From Publishers Weekly

Spinelli (There's a Girl in My Hammerlock) takes the brawny, bullying jock who is the villain in so many middle-grade novels and casts him as the narrator of this agile tale. Ever since first grade "Crash" Coogan has been tormenting dweeby Penn Ward, a skinny vegetarian Quaker boy who lives in a tiny former garage with his aged parents. Now that they're in seventh grade, "chippy chirpy perky" Penn becomes an even better target: not only does Penn still wear outdated used clothes, he joins the cheerleading squad. But even though Crash becomes the school's star football player and wears the most expensive togs from the mall, he still can't get what Penn has?his parents' attention and the admiration of the most gorgeous girl in school. And when his beloved grandfather Scooter is severely disabled by a stroke, Crash no longer sees the fun in playing brutal pranks and begins to realize that there are more important things in life than wearing new sneaks and being a sports star. Without being preachy, Spinelli packs a powerful moral wallop, leaving it to the pitch-perfect narration to drive home his point. All ages.
Copyright 1996 Reed Business Information, Inc. --This text refers to an out of print or unavailable edition of this title.

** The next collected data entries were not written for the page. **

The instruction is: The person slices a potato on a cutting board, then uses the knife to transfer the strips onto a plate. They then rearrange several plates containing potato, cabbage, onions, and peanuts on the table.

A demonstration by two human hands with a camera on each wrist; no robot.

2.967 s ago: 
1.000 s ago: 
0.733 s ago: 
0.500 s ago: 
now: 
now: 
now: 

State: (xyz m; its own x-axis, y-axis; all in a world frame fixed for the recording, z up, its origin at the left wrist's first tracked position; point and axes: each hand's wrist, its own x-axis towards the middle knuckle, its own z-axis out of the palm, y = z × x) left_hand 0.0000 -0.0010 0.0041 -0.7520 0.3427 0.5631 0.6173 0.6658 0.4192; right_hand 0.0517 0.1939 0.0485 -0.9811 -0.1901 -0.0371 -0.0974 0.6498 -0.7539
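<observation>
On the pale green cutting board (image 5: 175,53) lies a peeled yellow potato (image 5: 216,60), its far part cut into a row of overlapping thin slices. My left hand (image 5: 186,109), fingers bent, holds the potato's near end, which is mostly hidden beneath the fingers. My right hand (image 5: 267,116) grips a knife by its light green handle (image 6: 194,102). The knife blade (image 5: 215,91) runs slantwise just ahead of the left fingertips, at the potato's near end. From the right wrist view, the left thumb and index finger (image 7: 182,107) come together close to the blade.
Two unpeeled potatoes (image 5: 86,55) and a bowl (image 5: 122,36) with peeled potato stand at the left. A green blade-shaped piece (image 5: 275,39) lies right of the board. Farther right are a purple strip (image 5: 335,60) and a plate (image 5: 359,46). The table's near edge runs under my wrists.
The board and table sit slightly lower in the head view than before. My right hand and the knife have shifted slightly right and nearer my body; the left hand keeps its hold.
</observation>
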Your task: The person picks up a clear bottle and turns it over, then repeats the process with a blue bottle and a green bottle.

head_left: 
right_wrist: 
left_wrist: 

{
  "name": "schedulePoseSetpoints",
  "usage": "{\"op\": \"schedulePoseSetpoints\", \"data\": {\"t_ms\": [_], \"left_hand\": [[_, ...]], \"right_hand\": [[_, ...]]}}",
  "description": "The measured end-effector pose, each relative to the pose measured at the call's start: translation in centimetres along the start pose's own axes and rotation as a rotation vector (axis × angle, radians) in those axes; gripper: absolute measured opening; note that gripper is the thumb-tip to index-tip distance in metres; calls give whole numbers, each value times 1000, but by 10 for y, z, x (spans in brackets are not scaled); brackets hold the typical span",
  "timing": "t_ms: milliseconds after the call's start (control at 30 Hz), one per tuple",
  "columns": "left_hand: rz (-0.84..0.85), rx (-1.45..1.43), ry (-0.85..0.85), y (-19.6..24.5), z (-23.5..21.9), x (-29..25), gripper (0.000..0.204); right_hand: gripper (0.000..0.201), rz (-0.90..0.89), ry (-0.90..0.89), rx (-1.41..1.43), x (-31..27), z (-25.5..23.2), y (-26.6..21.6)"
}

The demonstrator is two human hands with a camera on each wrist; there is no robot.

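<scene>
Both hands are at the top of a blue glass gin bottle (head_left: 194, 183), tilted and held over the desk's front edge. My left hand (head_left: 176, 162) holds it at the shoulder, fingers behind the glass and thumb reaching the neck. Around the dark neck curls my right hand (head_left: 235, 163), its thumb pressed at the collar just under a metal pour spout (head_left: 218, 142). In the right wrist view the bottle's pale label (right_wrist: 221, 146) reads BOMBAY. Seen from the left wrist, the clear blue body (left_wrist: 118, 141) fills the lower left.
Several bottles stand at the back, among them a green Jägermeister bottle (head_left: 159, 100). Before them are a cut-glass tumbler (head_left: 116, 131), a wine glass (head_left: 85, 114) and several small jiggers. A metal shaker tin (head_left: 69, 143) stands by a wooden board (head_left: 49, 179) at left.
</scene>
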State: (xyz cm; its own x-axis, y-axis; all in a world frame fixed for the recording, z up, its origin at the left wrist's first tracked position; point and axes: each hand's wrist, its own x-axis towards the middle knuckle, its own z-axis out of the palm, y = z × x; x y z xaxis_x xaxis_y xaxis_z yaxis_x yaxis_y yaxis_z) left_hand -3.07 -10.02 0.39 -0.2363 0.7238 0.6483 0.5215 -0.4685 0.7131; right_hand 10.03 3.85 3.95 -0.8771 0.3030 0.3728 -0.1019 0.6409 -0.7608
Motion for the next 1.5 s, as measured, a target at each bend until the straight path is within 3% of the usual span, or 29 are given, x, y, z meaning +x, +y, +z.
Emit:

From School Library Journal

Grade 5-8?A winning story about seventh-grade Crash Coogan's transformation from smug jock to empathetic, mature young man. In a clever, breezy first-person style, Spinelli tackles gender roles, family relationships, and friendship with humor and feeling. As the novel opens, Crash feels passionately about many things: the violence of football; being in charge; the way he looks in shoulder pads; never being second in anything; and the most expensive sneakers at the mall. Although a stereotypical bully, the boy becomes more than one-dimensional in the context of his overworked, unavailable parents and the love he has for his grandfather, who comes to live with the Coogans and then suffers a stroke. It is because of his affection for Scooter that Crash comes to appreciate Penn Webb, a neighbor and classmate whom for years Crash has tormented and teased about his pacifism, vegetarianism, second-hand clothes, and social activism. Penn relentlessly offers friendship, which Crash finally accepts when he sees Penn's love for his own great-grandfather as a common bond. The story concludes as Penn, named by his great-grandfather for Philadelphia's famous Penn Relays, wins the school race while the elderly man looks on. Readers will devour this humorous glimpse at what jocks are made of while learning that life does not require crashing helmet-headed through it.?Connie Tyrrell Burns, Mahoney Middle School, South Portland, ME
Copyright 1996 Reed Business Information, Inc. --This text refers to an out of print or unavailable edition of this title.

More About the Author

Growing up, Jerry Spinelli was really serious about baseball. He played for the Green Sox Little League team in his hometown of Norristown, Pennsylvania, and dreamed of one day playing for the major leagues, preferably as shortstop for the New York Yankees.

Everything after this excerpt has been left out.